WHAT IS REQUIRED »
Each line holding the word "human" must appear in the answer, copied from the entries.

Data items
***

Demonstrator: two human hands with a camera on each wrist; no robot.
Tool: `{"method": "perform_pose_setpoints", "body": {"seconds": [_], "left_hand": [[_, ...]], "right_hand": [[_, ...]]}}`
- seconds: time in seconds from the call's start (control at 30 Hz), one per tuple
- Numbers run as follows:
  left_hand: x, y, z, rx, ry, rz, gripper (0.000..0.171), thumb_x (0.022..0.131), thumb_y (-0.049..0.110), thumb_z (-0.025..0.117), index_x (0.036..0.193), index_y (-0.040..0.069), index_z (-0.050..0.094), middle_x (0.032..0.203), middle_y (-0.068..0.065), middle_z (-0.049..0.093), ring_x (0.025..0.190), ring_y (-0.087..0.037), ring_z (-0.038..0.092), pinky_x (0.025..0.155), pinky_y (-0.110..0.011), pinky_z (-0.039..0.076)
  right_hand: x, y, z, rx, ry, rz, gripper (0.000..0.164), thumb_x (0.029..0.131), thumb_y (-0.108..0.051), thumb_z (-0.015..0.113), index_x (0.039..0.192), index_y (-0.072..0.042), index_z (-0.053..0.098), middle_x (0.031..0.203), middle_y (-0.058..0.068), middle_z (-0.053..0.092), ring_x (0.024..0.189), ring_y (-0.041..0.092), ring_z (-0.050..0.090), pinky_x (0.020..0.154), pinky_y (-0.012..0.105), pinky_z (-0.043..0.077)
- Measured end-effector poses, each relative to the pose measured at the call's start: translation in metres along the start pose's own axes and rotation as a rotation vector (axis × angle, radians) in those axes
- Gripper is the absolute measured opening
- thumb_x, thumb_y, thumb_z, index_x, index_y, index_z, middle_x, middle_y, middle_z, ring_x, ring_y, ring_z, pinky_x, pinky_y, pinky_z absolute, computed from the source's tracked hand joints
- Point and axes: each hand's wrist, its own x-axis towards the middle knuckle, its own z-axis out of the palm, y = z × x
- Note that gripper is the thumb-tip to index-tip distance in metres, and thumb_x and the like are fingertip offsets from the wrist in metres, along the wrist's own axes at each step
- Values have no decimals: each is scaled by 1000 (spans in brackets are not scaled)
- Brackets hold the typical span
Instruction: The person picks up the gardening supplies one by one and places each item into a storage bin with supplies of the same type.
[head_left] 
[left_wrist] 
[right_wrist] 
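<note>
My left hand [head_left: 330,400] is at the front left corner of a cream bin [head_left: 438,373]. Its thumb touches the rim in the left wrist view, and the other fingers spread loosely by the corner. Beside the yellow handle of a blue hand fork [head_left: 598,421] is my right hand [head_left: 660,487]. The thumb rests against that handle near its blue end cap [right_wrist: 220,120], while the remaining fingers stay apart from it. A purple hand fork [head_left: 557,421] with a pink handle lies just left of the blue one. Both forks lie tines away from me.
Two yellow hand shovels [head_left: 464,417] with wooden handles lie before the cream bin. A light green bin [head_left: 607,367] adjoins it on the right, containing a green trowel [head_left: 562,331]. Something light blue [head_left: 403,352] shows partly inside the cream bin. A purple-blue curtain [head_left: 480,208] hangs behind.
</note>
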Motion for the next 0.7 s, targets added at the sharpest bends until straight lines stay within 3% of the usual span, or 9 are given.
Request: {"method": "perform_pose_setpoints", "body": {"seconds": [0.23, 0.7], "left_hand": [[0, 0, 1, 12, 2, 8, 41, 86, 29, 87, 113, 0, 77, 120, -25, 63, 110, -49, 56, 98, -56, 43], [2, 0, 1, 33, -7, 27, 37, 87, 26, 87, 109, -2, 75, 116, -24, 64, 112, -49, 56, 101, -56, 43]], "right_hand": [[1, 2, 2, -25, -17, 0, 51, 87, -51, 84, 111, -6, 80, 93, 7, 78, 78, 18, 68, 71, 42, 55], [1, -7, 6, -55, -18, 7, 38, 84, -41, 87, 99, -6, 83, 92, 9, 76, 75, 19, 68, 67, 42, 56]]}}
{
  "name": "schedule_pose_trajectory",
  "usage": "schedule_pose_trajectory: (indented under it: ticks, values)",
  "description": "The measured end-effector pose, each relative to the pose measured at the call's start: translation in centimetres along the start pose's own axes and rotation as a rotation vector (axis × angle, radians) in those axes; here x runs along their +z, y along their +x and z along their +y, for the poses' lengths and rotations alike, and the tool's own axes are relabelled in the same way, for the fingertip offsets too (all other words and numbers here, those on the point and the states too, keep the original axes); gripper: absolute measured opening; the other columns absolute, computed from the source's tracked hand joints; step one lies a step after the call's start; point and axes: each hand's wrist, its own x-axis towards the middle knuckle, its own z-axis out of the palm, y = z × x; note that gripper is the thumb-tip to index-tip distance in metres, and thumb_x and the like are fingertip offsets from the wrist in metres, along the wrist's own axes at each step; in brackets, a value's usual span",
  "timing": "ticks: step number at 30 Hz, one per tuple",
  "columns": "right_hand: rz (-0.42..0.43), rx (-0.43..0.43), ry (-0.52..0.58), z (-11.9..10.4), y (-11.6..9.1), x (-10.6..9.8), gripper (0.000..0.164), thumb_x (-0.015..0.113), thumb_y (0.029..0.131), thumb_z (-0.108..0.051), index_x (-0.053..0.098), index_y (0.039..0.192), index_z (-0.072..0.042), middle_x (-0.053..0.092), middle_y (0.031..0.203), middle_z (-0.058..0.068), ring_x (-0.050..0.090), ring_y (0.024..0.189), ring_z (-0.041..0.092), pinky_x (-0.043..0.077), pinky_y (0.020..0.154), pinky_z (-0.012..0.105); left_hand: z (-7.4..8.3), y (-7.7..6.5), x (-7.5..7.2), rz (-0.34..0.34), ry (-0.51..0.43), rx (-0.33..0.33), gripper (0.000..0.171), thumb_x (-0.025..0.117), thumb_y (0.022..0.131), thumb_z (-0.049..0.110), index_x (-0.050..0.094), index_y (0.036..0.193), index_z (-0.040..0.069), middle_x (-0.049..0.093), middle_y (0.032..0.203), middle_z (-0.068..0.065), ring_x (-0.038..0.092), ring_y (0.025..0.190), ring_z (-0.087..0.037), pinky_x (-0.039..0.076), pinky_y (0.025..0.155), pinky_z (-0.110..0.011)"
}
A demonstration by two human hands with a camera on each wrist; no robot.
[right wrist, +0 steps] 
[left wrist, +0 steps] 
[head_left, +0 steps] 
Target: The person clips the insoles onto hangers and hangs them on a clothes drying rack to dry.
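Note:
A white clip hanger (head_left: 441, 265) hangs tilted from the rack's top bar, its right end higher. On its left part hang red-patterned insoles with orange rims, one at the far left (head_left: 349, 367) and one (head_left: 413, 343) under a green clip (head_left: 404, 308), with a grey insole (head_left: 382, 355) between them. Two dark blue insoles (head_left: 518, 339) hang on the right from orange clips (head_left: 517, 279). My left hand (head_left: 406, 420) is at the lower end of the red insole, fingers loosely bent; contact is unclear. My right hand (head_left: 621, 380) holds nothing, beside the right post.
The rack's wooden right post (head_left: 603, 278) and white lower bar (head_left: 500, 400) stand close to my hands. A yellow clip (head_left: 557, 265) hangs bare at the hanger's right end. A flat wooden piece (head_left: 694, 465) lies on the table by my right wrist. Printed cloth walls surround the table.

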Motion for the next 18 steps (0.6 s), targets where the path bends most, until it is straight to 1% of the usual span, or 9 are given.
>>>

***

SOLUTION TO THIS TASK »
Demonstrator: two human hands with a camera on each wrist; no robot.
A demonstration by two human hands with a camera on each wrist; no robot.

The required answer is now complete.